(Source records)
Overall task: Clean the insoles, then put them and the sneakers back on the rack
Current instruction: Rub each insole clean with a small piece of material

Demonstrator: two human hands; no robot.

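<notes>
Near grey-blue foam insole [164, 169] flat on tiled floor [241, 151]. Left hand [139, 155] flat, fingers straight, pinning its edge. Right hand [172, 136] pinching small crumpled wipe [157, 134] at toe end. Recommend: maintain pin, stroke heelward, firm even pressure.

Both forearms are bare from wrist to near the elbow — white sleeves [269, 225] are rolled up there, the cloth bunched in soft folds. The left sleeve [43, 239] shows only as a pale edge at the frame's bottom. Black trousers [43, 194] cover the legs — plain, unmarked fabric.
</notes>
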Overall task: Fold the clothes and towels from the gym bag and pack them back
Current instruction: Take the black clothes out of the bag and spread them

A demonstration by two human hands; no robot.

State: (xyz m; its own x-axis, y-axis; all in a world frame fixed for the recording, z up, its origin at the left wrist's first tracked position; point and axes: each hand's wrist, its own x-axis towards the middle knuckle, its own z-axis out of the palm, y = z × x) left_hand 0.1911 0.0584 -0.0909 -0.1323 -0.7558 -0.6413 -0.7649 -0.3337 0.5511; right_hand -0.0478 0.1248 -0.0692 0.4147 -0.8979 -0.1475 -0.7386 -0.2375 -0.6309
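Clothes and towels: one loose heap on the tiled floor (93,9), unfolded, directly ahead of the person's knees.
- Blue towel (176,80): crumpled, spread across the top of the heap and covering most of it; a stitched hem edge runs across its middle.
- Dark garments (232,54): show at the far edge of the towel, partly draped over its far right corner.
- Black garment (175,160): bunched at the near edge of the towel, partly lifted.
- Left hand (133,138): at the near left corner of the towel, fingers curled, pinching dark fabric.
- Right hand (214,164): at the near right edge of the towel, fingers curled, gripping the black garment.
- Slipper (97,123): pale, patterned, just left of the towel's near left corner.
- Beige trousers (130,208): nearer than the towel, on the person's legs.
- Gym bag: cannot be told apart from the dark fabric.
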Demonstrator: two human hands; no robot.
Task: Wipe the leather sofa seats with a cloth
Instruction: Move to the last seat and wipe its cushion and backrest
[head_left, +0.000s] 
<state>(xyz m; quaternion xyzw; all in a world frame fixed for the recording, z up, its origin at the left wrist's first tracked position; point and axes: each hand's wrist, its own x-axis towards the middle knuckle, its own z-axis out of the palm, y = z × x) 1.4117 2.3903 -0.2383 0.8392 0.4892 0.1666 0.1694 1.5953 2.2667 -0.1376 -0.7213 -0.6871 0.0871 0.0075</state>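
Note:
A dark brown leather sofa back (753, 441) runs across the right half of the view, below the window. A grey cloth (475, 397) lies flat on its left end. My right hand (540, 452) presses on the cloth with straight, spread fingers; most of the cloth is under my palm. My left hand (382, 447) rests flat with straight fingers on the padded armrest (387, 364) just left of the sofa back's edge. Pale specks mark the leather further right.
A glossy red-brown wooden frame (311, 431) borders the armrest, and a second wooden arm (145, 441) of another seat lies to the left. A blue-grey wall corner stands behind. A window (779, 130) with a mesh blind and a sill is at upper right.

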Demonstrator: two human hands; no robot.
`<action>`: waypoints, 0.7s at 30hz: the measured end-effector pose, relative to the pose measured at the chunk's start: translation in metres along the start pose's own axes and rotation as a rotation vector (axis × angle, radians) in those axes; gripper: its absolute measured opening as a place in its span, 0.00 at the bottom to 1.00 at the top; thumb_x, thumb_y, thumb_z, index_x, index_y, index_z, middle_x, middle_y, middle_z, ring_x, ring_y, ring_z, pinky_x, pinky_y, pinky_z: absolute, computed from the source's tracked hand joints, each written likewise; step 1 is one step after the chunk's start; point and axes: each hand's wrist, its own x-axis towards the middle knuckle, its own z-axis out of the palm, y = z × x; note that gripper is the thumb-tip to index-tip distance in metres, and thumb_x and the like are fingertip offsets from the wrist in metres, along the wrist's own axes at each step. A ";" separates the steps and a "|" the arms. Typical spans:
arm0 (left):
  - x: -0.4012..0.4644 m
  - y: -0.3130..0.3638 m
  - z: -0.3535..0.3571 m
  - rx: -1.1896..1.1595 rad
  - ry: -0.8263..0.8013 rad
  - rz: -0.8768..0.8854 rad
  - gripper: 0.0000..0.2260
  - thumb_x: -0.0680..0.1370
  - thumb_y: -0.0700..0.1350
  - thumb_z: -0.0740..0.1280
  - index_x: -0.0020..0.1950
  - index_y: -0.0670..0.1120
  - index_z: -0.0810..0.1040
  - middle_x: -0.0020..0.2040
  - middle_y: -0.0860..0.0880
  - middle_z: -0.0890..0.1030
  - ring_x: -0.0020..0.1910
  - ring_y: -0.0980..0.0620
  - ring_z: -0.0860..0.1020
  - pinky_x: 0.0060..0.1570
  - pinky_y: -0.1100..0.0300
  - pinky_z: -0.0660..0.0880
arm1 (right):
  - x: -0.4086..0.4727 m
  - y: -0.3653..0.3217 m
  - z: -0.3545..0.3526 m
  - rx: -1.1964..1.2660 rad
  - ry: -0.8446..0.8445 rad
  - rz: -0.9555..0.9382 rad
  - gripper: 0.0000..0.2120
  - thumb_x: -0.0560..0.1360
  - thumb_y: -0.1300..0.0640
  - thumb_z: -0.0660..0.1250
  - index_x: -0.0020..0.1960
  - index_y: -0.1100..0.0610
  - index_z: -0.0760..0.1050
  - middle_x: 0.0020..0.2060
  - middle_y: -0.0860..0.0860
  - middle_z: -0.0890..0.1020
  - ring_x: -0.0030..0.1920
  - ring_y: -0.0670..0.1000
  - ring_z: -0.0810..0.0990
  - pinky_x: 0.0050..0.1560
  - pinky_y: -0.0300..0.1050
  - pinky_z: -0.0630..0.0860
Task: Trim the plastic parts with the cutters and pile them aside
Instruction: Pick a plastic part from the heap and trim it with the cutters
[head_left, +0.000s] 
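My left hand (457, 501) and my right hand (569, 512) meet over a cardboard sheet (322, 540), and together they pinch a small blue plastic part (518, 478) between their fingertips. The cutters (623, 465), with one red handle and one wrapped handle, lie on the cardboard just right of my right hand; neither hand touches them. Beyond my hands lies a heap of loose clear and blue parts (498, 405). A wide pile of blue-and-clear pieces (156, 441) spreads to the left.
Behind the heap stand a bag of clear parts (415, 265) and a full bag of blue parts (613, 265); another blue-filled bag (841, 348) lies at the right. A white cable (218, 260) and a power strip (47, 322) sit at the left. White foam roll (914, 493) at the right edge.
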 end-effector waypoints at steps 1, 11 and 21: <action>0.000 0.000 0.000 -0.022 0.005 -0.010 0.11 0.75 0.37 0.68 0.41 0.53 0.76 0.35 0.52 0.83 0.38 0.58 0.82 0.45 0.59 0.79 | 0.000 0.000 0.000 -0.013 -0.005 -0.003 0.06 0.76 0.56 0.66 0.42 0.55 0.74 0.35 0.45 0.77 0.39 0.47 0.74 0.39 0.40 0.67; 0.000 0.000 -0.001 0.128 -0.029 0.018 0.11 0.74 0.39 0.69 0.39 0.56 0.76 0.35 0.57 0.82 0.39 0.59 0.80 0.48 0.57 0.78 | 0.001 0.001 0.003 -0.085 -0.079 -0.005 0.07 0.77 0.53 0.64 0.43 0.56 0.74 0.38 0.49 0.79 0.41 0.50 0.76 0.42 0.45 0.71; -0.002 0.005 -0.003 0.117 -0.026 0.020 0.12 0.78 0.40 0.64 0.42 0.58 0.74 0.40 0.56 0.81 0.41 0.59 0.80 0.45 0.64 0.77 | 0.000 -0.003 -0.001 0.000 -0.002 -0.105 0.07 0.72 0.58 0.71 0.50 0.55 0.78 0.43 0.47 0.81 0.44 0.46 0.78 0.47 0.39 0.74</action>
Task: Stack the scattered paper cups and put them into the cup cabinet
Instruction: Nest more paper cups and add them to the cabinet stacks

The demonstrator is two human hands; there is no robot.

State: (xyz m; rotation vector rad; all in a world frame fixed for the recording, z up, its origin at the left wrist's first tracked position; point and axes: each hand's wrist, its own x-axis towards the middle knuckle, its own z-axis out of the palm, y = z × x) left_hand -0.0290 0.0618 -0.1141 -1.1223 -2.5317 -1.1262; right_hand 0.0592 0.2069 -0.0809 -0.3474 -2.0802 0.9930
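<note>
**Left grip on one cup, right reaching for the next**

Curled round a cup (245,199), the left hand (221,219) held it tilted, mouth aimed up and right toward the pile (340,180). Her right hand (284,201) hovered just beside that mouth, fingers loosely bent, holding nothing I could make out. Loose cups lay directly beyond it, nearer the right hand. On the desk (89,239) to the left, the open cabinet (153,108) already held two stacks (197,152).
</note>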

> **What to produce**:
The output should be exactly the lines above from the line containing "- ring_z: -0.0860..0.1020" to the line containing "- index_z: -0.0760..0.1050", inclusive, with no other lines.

> **Exercise output**:
  - ring_z: -0.0860..0.1020
  - pinky_x: 0.0060..0.1570
  - pinky_y: -0.1100..0.0300
  - pinky_z: -0.0660..0.0880
arm1 (right):
  - x: -0.4086..0.4727 m
  - y: -0.3653..0.3217 m
  - z: -0.3545..0.3526 m
  - rx: -1.1964..1.2660 rad
  - ry: -0.8446..0.8445 rad
  - rz: -0.9555..0.9382 rad
  - gripper: 0.0000..0.2120
  - thumb_x: -0.0560..0.1360
  - thumb_y: -0.1300..0.0640
  - thumb_z: -0.0660..0.1250
  - index_x: -0.0020..0.1960
  - index_y: -0.1100..0.0610
  - index_z: -0.0760..0.1050

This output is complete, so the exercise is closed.